Rancho Mirage Wine and Food Festival is not Fraschetti’s first go at a wine festival. He also founded VinDiego Wine and Food Festival, which has been pulling in crowds of oenophiles since 2011. Besides the Rombauer/Roy’s mashup, there is the Riboli Family Winery Five-Course Dinner at Pinzimini, a restaurant in Rancho Mirage, with a menu by James Beard Award–winning executive chef Joel Delmond. Also, there will be three wine seminars — one with Rombauer, another being a blind test with Sonoma wines , and a third with co-owner of J. Lohr Vineyards & Wines, Cynthia Lohr, the daughter of legendary winemaker Jerry Lohr.
The big events are Feb. 1–2, beginning with the Special Sunset Rare and Reserve Tasting (Feb. 1). Limited to 300 seats, the event provides attendees an opportunity to try rare and reserve bottles, some that are impossible to buy and are no longer in distribution.
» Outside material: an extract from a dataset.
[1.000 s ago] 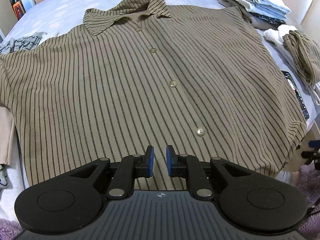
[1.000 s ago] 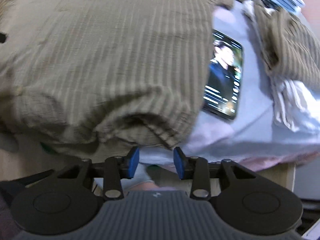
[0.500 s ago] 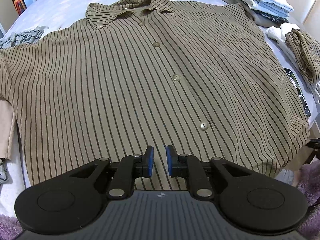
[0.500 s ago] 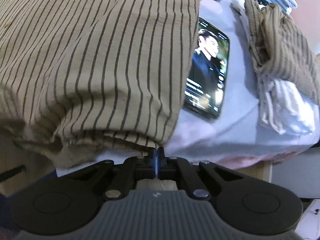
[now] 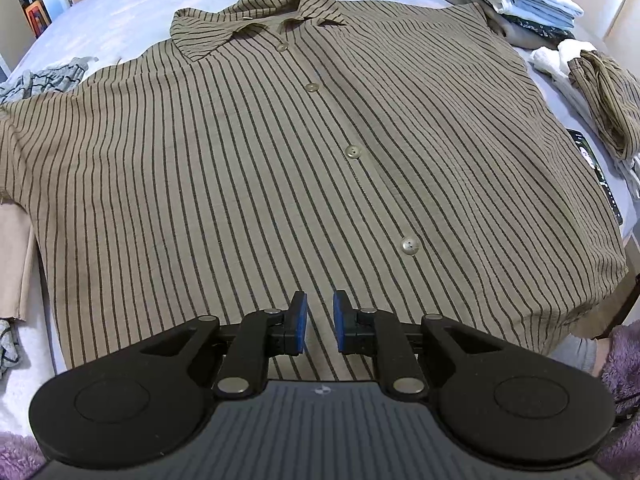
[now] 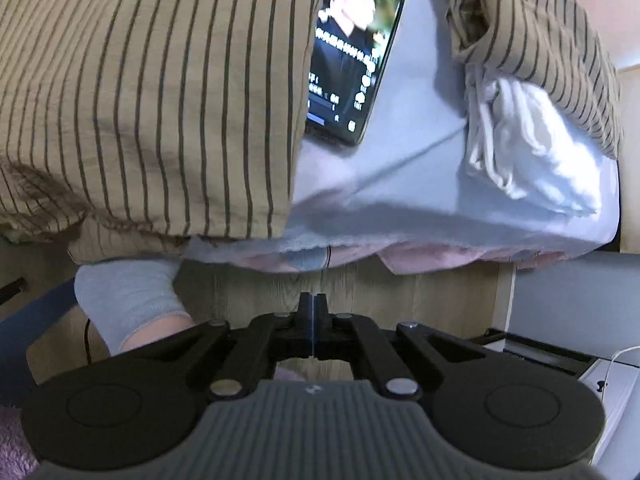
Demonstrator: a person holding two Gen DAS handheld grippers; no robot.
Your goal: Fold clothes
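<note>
Left wrist view: striped shirt (image 5: 248,168) spread flat, buttoned, front up on the bed (image 5: 132,20), collar at the far end, hem nearest. Left gripper (image 5: 319,322) hangs over the hem near the placket, jaws slightly apart, nothing between them. Right gripper (image 6: 311,308) has its pads pressed together with no cloth in them, off the bed edge, below and to the right of the shirt's hanging corner (image 6: 224,216). Risk: the right jaws look to have missed the hem, so any lift would drag only one side and skew the fold. Phone (image 6: 352,60) lies just beside the shirt edge, partly tucked under it; a side fold could sweep it off the bed.
</note>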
At press time, the Grand Tasting (Feb. 2 from 2 to 5 p.m.) lineup features 47 participating wineries and 18 local eateries. If you want to be one of the first to swirl, sip, and taste, opt for the Grand Tasting Early Entry package; it will get you in the door one hour earlier than regular ticketholders.
Sample of variety of food choices from Greater Palm Springs restaurants.
Rancho Mirage Wine and Food Festival, Jan. 30–Feb. 2, Rancho Mirage Community Park, 71560 San Jacinto Drive, Rancho Mirage; ranchomiragewineandfoodfestival.com.